Взрослые не замечали моего исчезновения и разрешили встречать Новый год с ними за одним столом. Отец принес зарубленную, но еще живую елку. Голую елку в полуголой квартире доверили нарядить мне. Мама принесла рыхлую картонную коробку и определила елкин дресс-код: «Большие игрушки - вниз, маленькие – наверх». Я так и сделал. Огромные шары цвета электрик и марганцовки, зеркальные, обсыпанные толченым стеклом и стразами досваровской эры, неестественные фрукты, как из нашего будущего (теперь настоящего), звезды из длинных стеклянных трубочек и бус, похожие на леденцы белочки, зайцы, рыбки, черепашки, шишки, овощи, домики, снегири, чайники, согбенная старушка в алом платке, медведь с гармонью, синичка, светофор, мандарины и конфеты на ниточке, снежинки из фольги – весь этот декоративный оргазм пульсировал между деревянным крестом-подставкой, обернутой ватой с хвоинками, и блестящим каплевидным елочным навершием, упирающимся в низкий потолок.

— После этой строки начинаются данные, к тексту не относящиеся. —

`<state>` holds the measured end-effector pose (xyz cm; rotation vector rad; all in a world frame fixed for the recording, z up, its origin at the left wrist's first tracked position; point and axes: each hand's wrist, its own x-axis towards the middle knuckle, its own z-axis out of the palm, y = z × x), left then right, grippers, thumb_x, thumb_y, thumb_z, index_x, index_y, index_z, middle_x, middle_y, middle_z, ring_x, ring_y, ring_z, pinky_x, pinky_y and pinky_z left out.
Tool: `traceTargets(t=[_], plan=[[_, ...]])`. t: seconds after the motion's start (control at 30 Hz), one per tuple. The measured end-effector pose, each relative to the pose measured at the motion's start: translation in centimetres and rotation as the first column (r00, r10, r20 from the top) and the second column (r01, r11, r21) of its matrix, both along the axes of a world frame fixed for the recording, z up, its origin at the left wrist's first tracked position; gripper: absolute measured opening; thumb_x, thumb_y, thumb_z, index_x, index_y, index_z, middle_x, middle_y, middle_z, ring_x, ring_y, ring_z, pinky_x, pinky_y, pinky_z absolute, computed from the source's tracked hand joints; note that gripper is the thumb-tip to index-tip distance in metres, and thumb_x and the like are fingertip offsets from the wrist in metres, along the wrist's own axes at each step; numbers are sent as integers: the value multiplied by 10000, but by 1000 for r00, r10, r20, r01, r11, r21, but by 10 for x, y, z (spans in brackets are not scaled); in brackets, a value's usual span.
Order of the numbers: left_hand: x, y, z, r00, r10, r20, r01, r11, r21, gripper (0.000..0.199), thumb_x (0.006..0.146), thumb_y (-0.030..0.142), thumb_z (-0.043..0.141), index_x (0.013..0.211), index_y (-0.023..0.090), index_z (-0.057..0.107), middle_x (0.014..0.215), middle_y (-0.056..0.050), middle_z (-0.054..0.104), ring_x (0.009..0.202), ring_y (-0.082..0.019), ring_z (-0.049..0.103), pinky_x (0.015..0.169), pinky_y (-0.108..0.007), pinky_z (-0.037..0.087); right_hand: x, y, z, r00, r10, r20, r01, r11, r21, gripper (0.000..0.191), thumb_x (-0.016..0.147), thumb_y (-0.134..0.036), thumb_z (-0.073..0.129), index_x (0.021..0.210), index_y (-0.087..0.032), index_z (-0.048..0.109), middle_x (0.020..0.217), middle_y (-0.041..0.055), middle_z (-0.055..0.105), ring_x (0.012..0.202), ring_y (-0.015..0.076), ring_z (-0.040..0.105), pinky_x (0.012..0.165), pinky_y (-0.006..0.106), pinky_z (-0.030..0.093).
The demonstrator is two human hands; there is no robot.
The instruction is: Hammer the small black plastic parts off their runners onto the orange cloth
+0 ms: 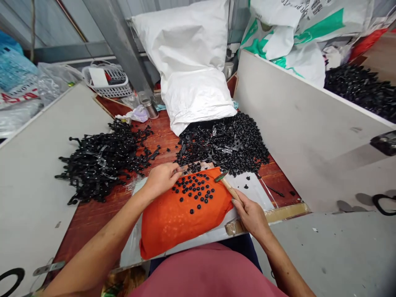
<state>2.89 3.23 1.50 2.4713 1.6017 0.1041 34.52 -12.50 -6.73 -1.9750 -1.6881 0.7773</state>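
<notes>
An orange cloth (176,222) lies across the front of the work surface, with several small round black pieces (192,211) scattered over its upper part. My right hand (252,214) is wrapped round the wooden handle of a small hammer (230,189), whose dark head rests near the cloth's upper right corner. At the cloth's upper left edge is my left hand (163,179), its fingers pinched together; what they hold, if anything, is too small to make out. Beyond the cloth spreads a heap of small black parts (247,144), partly under a white sack (198,74).
A tangled pile of black parts (99,161) sits at the left on the red tabletop (161,123). Upright boards (297,123) flank both sides. A metal-based jar (150,108) and a white basket (114,86) stand at the back left. More black parts (360,88) lie beyond the right board.
</notes>
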Motion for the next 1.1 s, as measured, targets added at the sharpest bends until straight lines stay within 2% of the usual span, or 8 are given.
traceTargets(t=[0.07,0.17,0.4,0.5,0.67,0.77,0.93,1.1], plan=[[22,25,2,999,-41,28,39,996,79,167,944,325,543,919,237,682,975,-63,725,931,-236,662,799,-325,468,0,0,0,1000,4,-16,-4,1000,5,474,1036,-423,413,1483,-374,565,1210,9,784,1095,281,747,853,365,582],[57,66,-5,1000,11,-12,-9,986,165,191,930,322,588,1059,222,688,1101,-110,692,1088,-286,620,912,-370,481,-1,-1,2,998,9,-61,-9,1000,-2,480,1039,-422,409,1495,-367,550,1266,6,763,1134,277,733,890,373,580],[107,128,-35,992,111,64,-112,994,19,351,932,254,584,1272,167,594,1251,-171,681,1112,-288,654,941,-383,495,0,-1,0,994,11,-105,-13,1000,-12,495,1039,-407,406,1517,-354,523,1295,24,749,1169,287,716,940,413,567],[107,145,-34,992,93,80,-91,995,-31,409,851,161,634,1260,174,623,1185,-139,717,1074,-261,673,931,-337,494,1,-1,-1,993,16,-113,-17,1000,-9,491,1036,-401,415,1512,-356,528,1260,25,765,1147,289,725,927,413,572],[82,166,-20,989,89,116,-75,990,-123,437,753,101,631,1181,164,695,979,-73,748,930,-221,683,862,-291,511,1,-1,-2,995,14,-99,-15,1000,-10,491,1035,-405,422,1505,-331,543,1259,39,765,1164,295,719,957,424,566],[68,163,-19,985,106,136,-81,980,-180,465,727,101,609,1178,154,707,876,-53,730,807,-203,673,774,-284,516,0,0,0,995,22,-98,-23,1000,-4,486,1035,-398,423,1503,-345,546,1268,22,761,1159,280,724,965,405,568],[59,146,-31,971,127,204,-64,955,-289,760,647,71,606,1395,208,595,691,41,631,590,-147,592,640,-252,486,-1,0,3,996,29,-88,-28,1000,5,484,1037,-385,420,1505,-383,540,1322,-10,734,1165,269,722,919,381,584],[52,144,-30,916,161,367,-30,940,-339,629,636,59,591,1238,219,680,636,64,512,634,-136,546,659,-239,467,-1,0,3,994,34,-105,-32,999,14,481,1035,-388,426,1501,-376,547,1360,-8,713,1177,268,716,935,383,578]])
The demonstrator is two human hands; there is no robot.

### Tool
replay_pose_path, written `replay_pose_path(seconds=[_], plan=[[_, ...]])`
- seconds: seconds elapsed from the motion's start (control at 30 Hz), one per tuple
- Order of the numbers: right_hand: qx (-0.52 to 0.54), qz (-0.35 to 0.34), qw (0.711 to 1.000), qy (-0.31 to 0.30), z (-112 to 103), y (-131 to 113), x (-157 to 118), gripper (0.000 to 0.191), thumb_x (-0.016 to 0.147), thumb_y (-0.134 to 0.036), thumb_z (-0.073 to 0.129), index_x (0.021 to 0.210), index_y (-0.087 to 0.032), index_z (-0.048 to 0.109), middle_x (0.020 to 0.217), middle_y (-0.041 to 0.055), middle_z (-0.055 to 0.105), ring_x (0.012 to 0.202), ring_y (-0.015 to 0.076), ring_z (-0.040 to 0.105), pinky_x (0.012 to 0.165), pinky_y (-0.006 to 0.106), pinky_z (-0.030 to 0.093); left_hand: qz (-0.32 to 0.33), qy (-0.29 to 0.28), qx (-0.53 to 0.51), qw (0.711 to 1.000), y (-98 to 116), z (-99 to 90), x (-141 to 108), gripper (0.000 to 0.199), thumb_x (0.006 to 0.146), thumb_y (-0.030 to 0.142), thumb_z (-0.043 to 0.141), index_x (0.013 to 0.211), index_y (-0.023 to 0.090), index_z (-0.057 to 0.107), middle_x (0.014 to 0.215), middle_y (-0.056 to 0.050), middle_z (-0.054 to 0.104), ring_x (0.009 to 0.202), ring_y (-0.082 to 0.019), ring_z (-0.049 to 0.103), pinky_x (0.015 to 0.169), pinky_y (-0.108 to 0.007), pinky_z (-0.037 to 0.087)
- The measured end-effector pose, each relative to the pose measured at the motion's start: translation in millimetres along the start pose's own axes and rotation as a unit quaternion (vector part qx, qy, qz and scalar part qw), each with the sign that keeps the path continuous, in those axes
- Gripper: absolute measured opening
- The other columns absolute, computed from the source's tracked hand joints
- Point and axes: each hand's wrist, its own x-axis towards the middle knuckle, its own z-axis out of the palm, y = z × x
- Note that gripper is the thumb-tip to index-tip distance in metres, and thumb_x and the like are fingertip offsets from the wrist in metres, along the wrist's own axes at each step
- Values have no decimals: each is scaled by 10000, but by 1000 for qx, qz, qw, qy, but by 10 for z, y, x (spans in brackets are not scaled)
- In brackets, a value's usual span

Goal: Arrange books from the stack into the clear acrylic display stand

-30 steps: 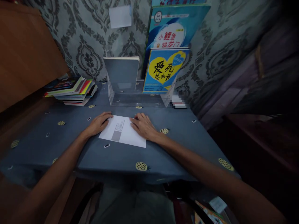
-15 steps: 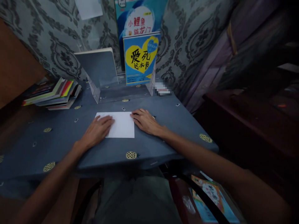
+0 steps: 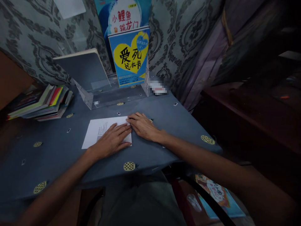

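A white sheet of paper or thin booklet (image 3: pixel 90 136) lies flat on the cloth-covered table in front of me, with a small block of printed text on it. My left hand (image 3: pixel 113 139) rests flat across its right half, fingers stretched out and hiding part of the print. At the upper right corner of the paper, my right hand (image 3: pixel 142 125) lies palm down with its fingertips on the edge, close to the left fingertips. Nothing shows gripped in either hand. Whether the paper has one layer or several, I cannot tell.
A clear acrylic stand (image 3: pixel 86 95) at the back holds a grey-backed board or book (image 3: pixel 82 67) and a blue-yellow book (image 3: pixel 130 59). A stack of books (image 3: pixel 44 103) sits at the left. Pineapple-printed cloth (image 3: pixel 164 116) covers the table. Another book (image 3: pixel 218 197) lies low at the right.
My left hand has moved from the paper's left side rightward across it. Printed text now shows where the paper looked blank, and more of its left part is visible. The view has shifted slightly.
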Motion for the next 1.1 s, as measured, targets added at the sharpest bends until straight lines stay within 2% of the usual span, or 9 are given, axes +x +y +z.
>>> replay_pose_path(seconds=[0.27,0.47,0.6,0.67,0.77,0.87,0.93,1.0,1.1], plan=[[2,-21,1000,9,43,42,17,362,1012,-200,467,1322,-125,638,1425,177,598,1353,296,504,1101,508,410,-96,-45,47,993,-70,-15,-293,860,938,754,302,1563,165,339,1633,-177,341,1535,-366,254,1188,-635,278],[-5,-81,996,32,56,-121,-178,317,1006,-266,517,1265,-145,655,1323,158,656,1258,293,560,1053,508,449,-45,-67,34,996,-24,-82,-619,963,893,794,351,1622,198,149,1658,-167,277,1555,-353,195,1215,-614,230],[13,-137,990,44,82,-213,-380,306,1005,-306,531,1233,-148,660,1233,143,682,1157,282,587,1024,513,467,-15,-57,18,998,166,-98,-869,1196,772,854,492,1627,198,-27,1679,-180,202,1573,-353,97,1242,-608,153],[24,-159,986,47,89,-246,-463,323,1014,-324,511,1225,-129,660,1202,152,680,1130,286,584,1005,520,475,-15,-62,16,998,285,-108,-963,1229,782,771,619,1623,190,-63,1688,-182,164,1576,-354,55,1250,-609,119],[43,-173,983,40,75,-285,-554,357,1028,-370,481,1227,-135,663,1185,154,670,1120,288,573,982,514,484,-30,-80,17,996,423,-125,-1056,1084,868,386,720,1627,196,-30,1696,-156,153,1580,-337,38,1262,-597,100],[85,-163,983,17,31,-300,-606,392,1037,-429,459,1228,-166,678,1188,148,669,1110,275,574,967,503,491,-30,-84,-5,996,449,-154,-1113,982,843,127,627,1629,208,44,1683,-139,222,1576,-318,114,1264,-589,144],[132,-155,979,-1,-5,-288,-618,428,1031,-477,458,1224,-174,692,1219,151,665,1136,276,570,991,518,480,-16,-64,-35,997,409,-215,-1128,875,858,85,540,1620,240,137,1640,-113,351,1542,-285,269,1247,-558,249],[202,-155,967,-18,-42,-266,-607,464,1016,-525,472,1233,-181,695,1271,153,657,1198,280,560,1043,539,447,-19,-30,-68,997,350,-340,-1112,677,918,100,468,1559,270,329,1529,-83,531,1416,-245,493,1156,-469,424],[340,-141,930,-25,-88,-241,-533,487,971,-562,551,1258,-194,689,1272,135,672,1247,264,566,1076,513,432,-74,36,-116,990,266,-647,-1010,319,1013,249,444,1258,244,648,1156,-56,764,991,-191,731,823,-292,570]])
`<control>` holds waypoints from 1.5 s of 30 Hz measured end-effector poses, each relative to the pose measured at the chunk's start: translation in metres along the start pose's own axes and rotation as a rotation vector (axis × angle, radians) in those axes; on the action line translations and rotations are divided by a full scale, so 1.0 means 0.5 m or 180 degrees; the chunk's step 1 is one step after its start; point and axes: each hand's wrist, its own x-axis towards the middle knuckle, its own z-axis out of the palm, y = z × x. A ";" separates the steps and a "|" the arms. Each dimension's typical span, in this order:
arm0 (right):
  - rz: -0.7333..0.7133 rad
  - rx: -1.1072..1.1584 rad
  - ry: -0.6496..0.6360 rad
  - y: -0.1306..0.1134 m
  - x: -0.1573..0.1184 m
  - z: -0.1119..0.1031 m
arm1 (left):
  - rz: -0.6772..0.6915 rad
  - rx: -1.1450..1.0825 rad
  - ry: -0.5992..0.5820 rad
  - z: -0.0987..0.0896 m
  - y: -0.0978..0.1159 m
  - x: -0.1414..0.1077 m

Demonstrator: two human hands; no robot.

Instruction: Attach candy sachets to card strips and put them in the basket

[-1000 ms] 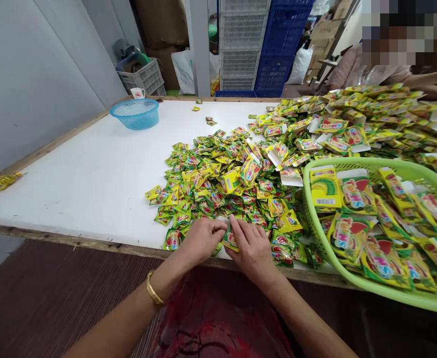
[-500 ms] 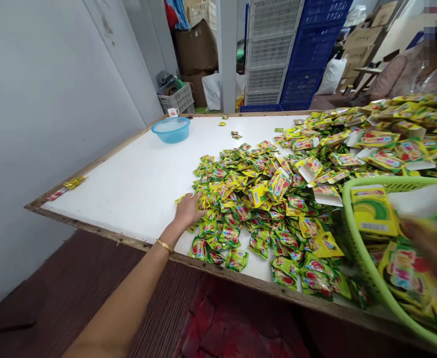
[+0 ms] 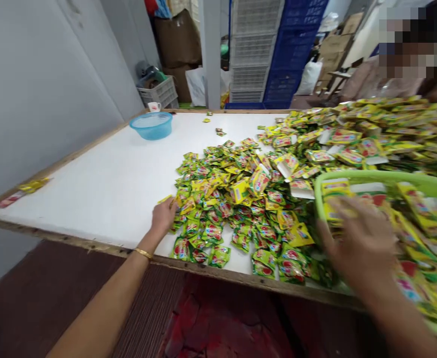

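White tabletop (image 3: 102,184) carries a wide heap of small sachets (image 3: 233,199), mostly unsorted. My left hand (image 3: 163,217) rests curled on its near edge, gripping nothing I can see. My right hand (image 3: 360,243), blurred, hangs spread-fingered over the part-filled green basket (image 3: 408,180).

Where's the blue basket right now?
In the head view, the blue basket sits at the table's far left corner, beside a white cup, well apart from the sachet pile.
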 end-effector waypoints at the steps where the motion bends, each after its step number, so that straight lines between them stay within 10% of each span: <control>1: -0.0212 0.0142 -0.0157 -0.032 -0.001 0.024 | -0.0069 -0.0042 0.0117 -0.007 0.001 0.003; 5: -0.0401 0.0401 -0.0730 -0.123 0.006 0.101 | -0.0160 -0.0857 0.0706 -0.025 0.032 -0.015; 15: -0.1219 0.0327 -0.1621 -0.220 0.163 0.208 | 0.1972 -0.0920 -0.0150 0.123 0.151 -0.210; 22: 0.0380 0.2436 -0.0450 -0.205 0.106 0.147 | 0.0235 -0.2526 -0.0643 0.093 0.125 -0.175; 26: 0.1410 0.3261 -0.1108 -0.175 0.001 0.112 | -0.0518 -0.3565 -0.0929 0.081 0.121 -0.157; 32: 0.0517 0.2212 -0.1512 -0.169 -0.113 0.113 | -0.0312 -0.3113 -0.0758 0.080 0.137 -0.168; 45: -0.0622 0.0033 -0.2216 -0.243 -0.025 0.112 | -0.0517 -0.3360 -0.1130 0.069 0.167 -0.165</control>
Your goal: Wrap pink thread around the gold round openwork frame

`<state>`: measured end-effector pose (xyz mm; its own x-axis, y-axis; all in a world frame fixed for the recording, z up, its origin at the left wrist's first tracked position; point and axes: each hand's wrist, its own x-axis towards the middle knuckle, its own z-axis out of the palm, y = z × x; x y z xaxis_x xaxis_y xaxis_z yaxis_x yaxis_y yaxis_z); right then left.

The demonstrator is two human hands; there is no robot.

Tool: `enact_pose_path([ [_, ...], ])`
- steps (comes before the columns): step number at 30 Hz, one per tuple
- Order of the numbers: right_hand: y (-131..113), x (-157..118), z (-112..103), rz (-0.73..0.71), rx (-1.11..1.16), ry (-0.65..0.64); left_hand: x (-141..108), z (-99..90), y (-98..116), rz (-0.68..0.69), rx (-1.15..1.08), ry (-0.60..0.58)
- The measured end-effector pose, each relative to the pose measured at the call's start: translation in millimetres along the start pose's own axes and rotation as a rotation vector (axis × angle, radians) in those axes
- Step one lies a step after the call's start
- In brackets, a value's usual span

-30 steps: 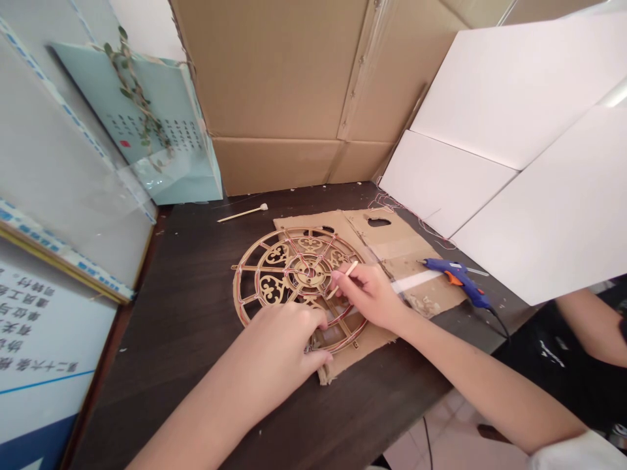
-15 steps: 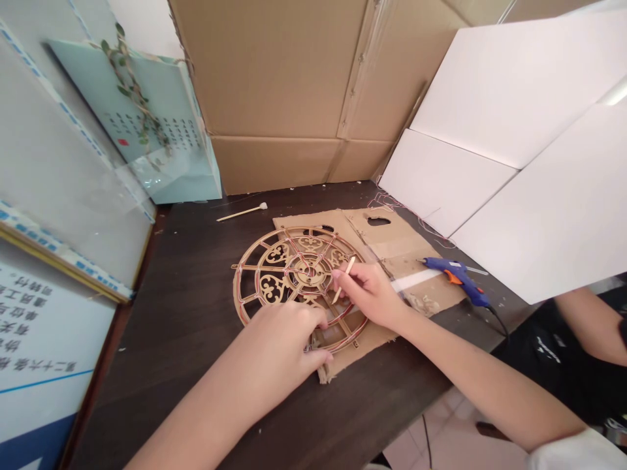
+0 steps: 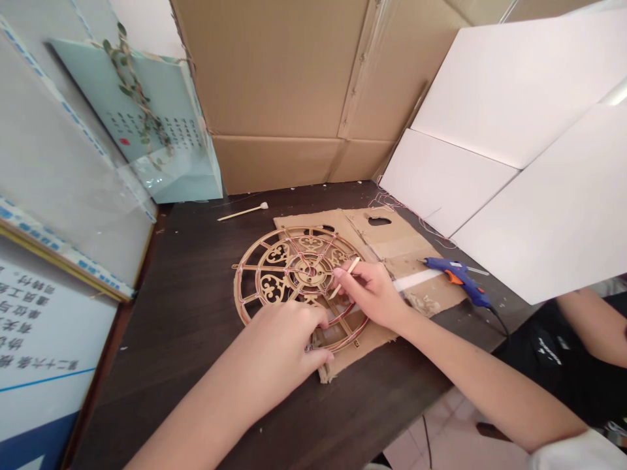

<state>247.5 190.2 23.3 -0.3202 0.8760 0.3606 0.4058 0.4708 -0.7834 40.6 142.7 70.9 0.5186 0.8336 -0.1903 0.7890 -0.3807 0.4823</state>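
Note:
A round openwork wooden frame (image 3: 238,285), wheel-like with spokes, scroll patterns and red and white wire along its rings, lies on a flat piece of cardboard (image 3: 360,358). My left hand (image 3: 289,336) grips its near rim, thumb and forefinger curled about the edge; the other fingers are hidden beneath the hand. Pinched between the fingers of my right hand (image 3: 369,290) is a thin pale wooden stick (image 3: 351,266), tilted over the frame's right side, its lower tip close to the spokes. Whether that tip touches the wire I cannot tell.
A blue glue gun (image 3: 458,274) rests on the cardboard's right edge. Behind lies a stick with a white blob (image 3: 242,212). Loose wire (image 3: 386,198) trails near white boards (image 3: 455,176). A tall cardboard sheet (image 3: 279,78) stands at the back. Another person's arm (image 3: 595,323) is at right.
The stick in my right hand has tilted further over, its upper end shifting slightly right and its lower tip slightly left. My left hand and the frame stay in place.

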Motion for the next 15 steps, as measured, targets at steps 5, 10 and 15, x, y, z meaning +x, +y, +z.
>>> enact_pose_path([
  [5,-0.9,-0.3,-0.4,-0.003,0.024,0.003,-0.1,0.0,-0.1,-0.008,-0.002,-0.006],
  [10,-2.4,-0.2,0.4,0.001,0.056,0.023,-1.7,0.0,-1.6,-0.003,-0.008,-0.001],
  [15,-7.1,-1.8,-1.4,-0.033,0.094,0.025,-1.4,-3.4,1.6,0.043,0.039,-0.003],
])
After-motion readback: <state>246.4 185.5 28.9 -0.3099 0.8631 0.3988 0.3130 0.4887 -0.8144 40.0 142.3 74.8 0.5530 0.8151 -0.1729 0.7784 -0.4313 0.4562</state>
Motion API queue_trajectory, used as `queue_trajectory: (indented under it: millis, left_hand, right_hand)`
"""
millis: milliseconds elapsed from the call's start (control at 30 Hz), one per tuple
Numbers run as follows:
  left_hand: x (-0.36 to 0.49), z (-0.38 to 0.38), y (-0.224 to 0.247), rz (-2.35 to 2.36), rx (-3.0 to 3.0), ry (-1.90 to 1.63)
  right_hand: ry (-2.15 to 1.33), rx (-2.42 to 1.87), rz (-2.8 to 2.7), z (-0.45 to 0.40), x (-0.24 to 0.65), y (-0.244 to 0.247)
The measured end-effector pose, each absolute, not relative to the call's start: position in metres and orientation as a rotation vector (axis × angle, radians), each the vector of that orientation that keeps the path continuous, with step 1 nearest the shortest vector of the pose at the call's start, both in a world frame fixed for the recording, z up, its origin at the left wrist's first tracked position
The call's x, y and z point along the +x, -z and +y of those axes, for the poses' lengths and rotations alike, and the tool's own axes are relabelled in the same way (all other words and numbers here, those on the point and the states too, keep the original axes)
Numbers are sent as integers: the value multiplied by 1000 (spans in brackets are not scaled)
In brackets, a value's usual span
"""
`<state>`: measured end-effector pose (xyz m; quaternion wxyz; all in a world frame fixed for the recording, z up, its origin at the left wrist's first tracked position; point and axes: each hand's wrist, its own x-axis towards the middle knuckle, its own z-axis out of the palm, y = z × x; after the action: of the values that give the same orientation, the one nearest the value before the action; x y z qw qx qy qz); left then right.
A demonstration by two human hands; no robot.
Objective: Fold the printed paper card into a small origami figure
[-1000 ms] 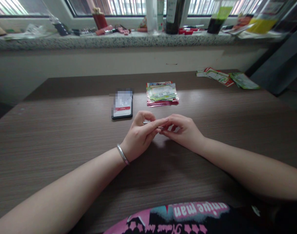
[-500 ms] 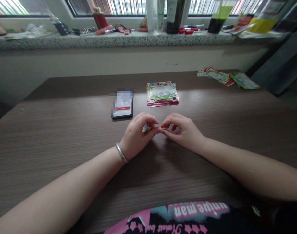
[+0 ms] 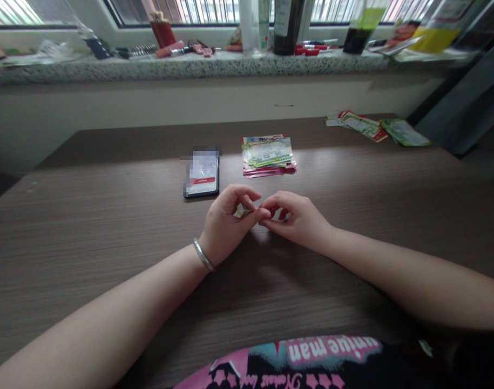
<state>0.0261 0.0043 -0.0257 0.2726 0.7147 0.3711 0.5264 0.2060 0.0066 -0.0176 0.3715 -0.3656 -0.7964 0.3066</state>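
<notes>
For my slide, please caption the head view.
Bare left hand, holding a partly hidden colourful piece, meets right hand near a rectangular black phone.

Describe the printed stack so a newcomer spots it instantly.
On the brown table, find the phone. To its right sits the printed stack, green and white on top, red along its near edge, piled, unlike the spread pieces far right.

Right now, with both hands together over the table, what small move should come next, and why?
Perhaps ease the right hand slightly away from the left hand: they meet closely, and only a sliver of the colourful piece shows, so its edges can't be checked.
</notes>
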Motion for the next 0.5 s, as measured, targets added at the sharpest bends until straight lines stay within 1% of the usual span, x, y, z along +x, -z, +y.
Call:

Во время подготовки праздничного стола я мешался как мог и был сослан в угол комнаты смотреть телевизор. На черно-сером экране бегал Барбос с динамитом, за моей спиной гремели тарелки, проплывали блюда с холодцом, радио пело про пять минут, а никелированный будильник со звоночком отсчитывал последние часы моей жизни на старой квартире, и если бы не это решающее обстоятельство, я вполне мог представить себя невидимым юным волшебником, незаметно для всех устроившим в доме праздник. К столу взрослые переоделись и начались проводы старого года – обычай, строго соблюдаемый в своей рюмочно-закусочной ипостаси. Я заскучал и мне разрешили есть любое сладкое, какое захочу, но веселее от этого не стало, а только приторно. Под бой курантов все встали. Я видел возбужденные раскрасневшиеся лица взрослых и вместе с ними проникся радостью момента, а потом смотрел вместе с ними «Голубой огонек», там много пели, сначала раздувая ноздри, а потом подергивая коленкой, и много плясали, сначала бально, а потом зажигательно, и много говорили, сначала торжественно, а потом шутливо. За столом тоже говорили, сначала тихо, а потом громко, а когда все воскликнули: «Райкин! Райкин!», - я оставил взрослых со своим кумиром и пошел спать.
Утром я последний раз пришел в соседний двор, давно ставший и моим, но никого там не встретил. Меня здесь уже не было, я бродил по своему прошлому. Назавтра меня навсегда увезли от моих бездумных владыкинских лет, полных горьких и сладостных открытий, звонких переживаний и душистых впечатлений. Там навсегда остались мои первые школьные друзья - Витек, Санек и Алла. Вот уж не думал, что через почти полвека я буду скрупулезно вспоминать их, и у меня это получится.